Se “il vero è l’intero”, come hegelianamente ricordato in apertura, allora la filosofia di Sottocornola, che attribuisce un qualche valore rivelativo ad ogni prospettiva esistente, non si risolve, come potrebbe semplicisticamente apparire, nell’effettuare una qualche geometrica somma delle parti, quasi ricostruendo a incastro una propria posizione in essa, ma, al contrario, nel dar voce e sviluppo alla propria unica e irripetibile interpretazione, avvertita però come sinergica alle altre, così che la verità finalmente si riveli nella sua condizione strutturalmente polifonica.

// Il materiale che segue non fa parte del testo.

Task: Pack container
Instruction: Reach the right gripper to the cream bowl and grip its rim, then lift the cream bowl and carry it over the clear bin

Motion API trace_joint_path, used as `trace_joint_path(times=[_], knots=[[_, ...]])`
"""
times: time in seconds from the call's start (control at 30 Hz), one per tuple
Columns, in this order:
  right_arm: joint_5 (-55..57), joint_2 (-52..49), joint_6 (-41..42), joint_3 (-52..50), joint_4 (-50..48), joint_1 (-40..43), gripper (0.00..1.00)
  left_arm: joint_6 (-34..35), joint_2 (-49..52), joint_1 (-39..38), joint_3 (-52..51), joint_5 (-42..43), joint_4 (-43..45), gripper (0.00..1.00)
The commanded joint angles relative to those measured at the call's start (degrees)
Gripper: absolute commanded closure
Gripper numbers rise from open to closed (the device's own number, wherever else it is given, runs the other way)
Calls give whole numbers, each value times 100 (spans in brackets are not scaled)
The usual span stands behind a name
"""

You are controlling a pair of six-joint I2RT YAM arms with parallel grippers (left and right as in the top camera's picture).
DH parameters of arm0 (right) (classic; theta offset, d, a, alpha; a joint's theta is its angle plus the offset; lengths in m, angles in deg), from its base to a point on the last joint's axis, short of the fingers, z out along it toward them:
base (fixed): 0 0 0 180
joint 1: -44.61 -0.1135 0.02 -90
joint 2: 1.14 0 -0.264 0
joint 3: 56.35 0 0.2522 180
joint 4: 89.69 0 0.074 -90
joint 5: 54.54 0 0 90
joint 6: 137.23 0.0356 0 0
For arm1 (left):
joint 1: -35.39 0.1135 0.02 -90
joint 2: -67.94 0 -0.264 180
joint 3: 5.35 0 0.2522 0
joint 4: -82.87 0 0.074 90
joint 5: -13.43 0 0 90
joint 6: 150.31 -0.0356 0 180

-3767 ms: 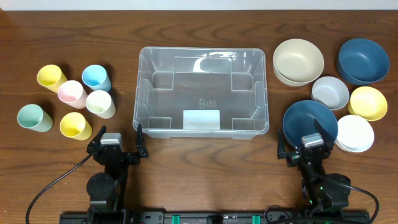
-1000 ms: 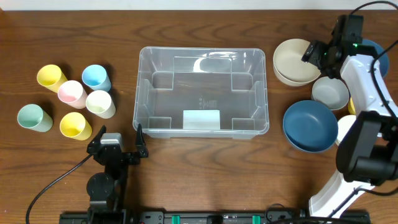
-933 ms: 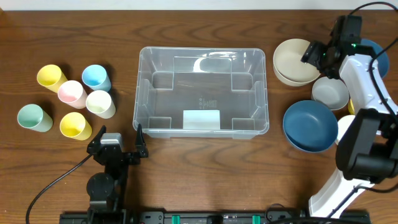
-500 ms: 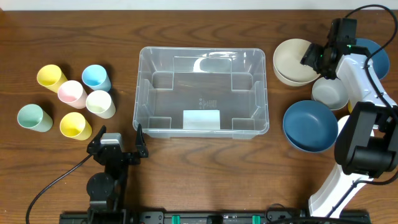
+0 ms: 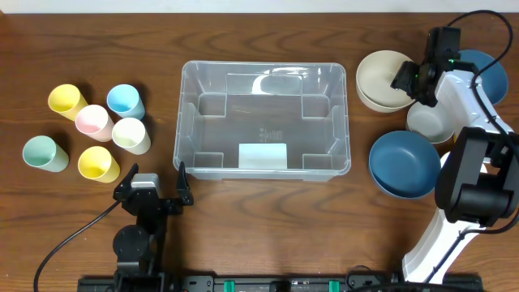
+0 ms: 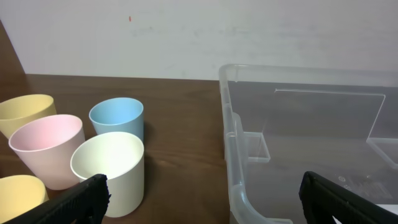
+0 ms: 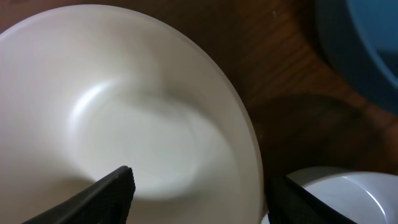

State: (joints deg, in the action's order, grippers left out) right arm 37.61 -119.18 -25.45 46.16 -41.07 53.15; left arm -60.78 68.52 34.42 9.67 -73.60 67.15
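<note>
right gripper (image 5: 412, 83): gone from rest to beige bowl (image 5: 379, 77) rim | jaws narrowed slightly

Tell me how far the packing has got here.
Done: nothing; the container is empty. In hand: the right gripper, open, straddles the beige bowl at its rim, not gripping yet. To do: all cups and bowls sit outside it; the left gripper rests open nearby.

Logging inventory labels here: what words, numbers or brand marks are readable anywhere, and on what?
Nothing here can be read.
pale label on the container: no text can be made out.
small marks on the container's floor: too small to read.
</note>
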Motion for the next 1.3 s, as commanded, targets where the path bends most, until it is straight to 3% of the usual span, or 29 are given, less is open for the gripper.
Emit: trace_joint_path(times=[0.0,0.2,0.47,1.1,1.27], knots=[[153,-37,-17,31,-2,-7,34,-81,-35,-20,-103,-63,-201,2],[153,-39,-17,31,-48,-7,53,-81,-35,-20,-103,-63,-201,2],[219,-81,-15,26,24,-7,64,-81,-35,-20,-103,-63,-201,2],[232,-369,111,42,-90,52,71,-81,-35,-20,-103,-63,-201,2],[234,-317,109,81,-79,63,83,-81,-35,-20,-103,-63,-201,2]])
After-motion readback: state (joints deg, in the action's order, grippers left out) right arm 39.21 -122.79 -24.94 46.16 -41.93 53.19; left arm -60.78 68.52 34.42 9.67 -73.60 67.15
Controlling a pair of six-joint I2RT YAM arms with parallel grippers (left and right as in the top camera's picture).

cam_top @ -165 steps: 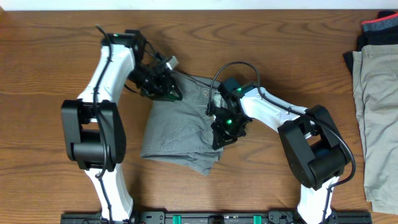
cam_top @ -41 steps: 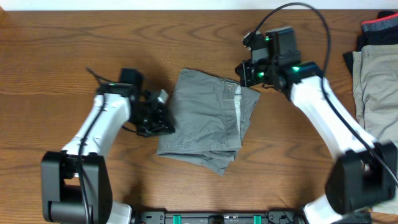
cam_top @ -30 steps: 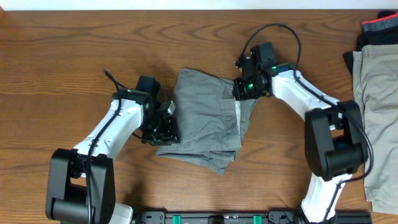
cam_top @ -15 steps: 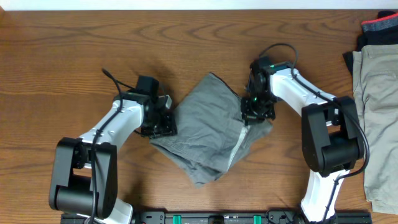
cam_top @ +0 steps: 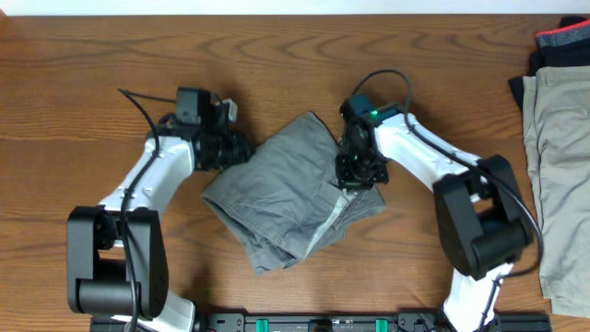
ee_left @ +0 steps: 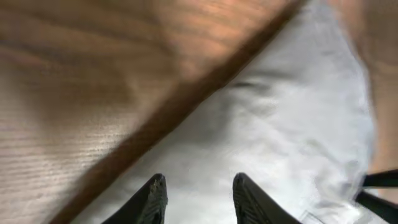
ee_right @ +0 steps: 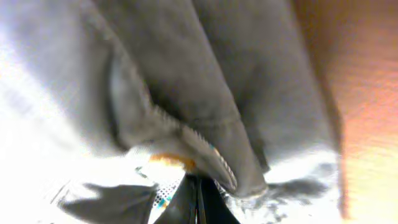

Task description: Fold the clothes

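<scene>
The mid-grey shorts lie folded and skewed on the table's middle. My left gripper is at their upper left edge, and in the left wrist view it hovers open over the pale cloth. My right gripper rests on the shorts' right side. In the right wrist view its jaws are closed together with a fold of the shorts at the tips. The khaki-green trousers lie at the right edge, away from both grippers.
A dark garment with a red band lies at the far right corner above the trousers. The wooden table shows bare to the left and at the back. The arm bases stand along the front edge.
The shorts have turned and slid toward the front left. My right gripper moved left with them. My left gripper moved back and up to the upper left edge.
</scene>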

Claudio Sottocornola (Bergamo, 1959) si è laureato all’Università Cattolica di Milano con una tesi in Storia della teologia. Già ordinario di Filosofia e Storia nei licei, è stato anche docente di IRC, Materie letterarie, Scienze dell’educazione e Storia della canzone e dello spettacolo alla Terza Università di Bergamo. Iscritto all’Ordine dei giornalisti dal 1991, ha collaborato con diverse testate, radio e tv. Come filosofo si caratterizza per una forte attenzione alla categoria di interpretazione, alla cui luce indaga il mondo contemporaneo, ed ha spesso utilizzato musica, poesia e immagini per parlare a un pubblico trasversale, nelle scuole, nei teatri e nei più svariati luoghi del quotidiano. È autore di numerose pubblicazioni, anche transmediali, che coinvolgono tre aree tematiche prevalenti: l’autobiografia intellettuale, la cultura popular contemporanea, l’attuale crisi del sacro in Occidente e la sua possibile rimodulazione teologico-filosofica. Fra le opere più recenti, “Saggi Pop” (Marna, 2018), “Parole buone (Marna/Velar, 2020), “Occhio di bue” (Marna, 2021), “Tra cielo e terra” (Centro Eucaristico, 2023), “Fiorire nel deserto” (Velar, 2023), “Così vicino, così lontano” (Velar, 2023), “A che punto è la notte?” (Oltre Edizioni, 2024).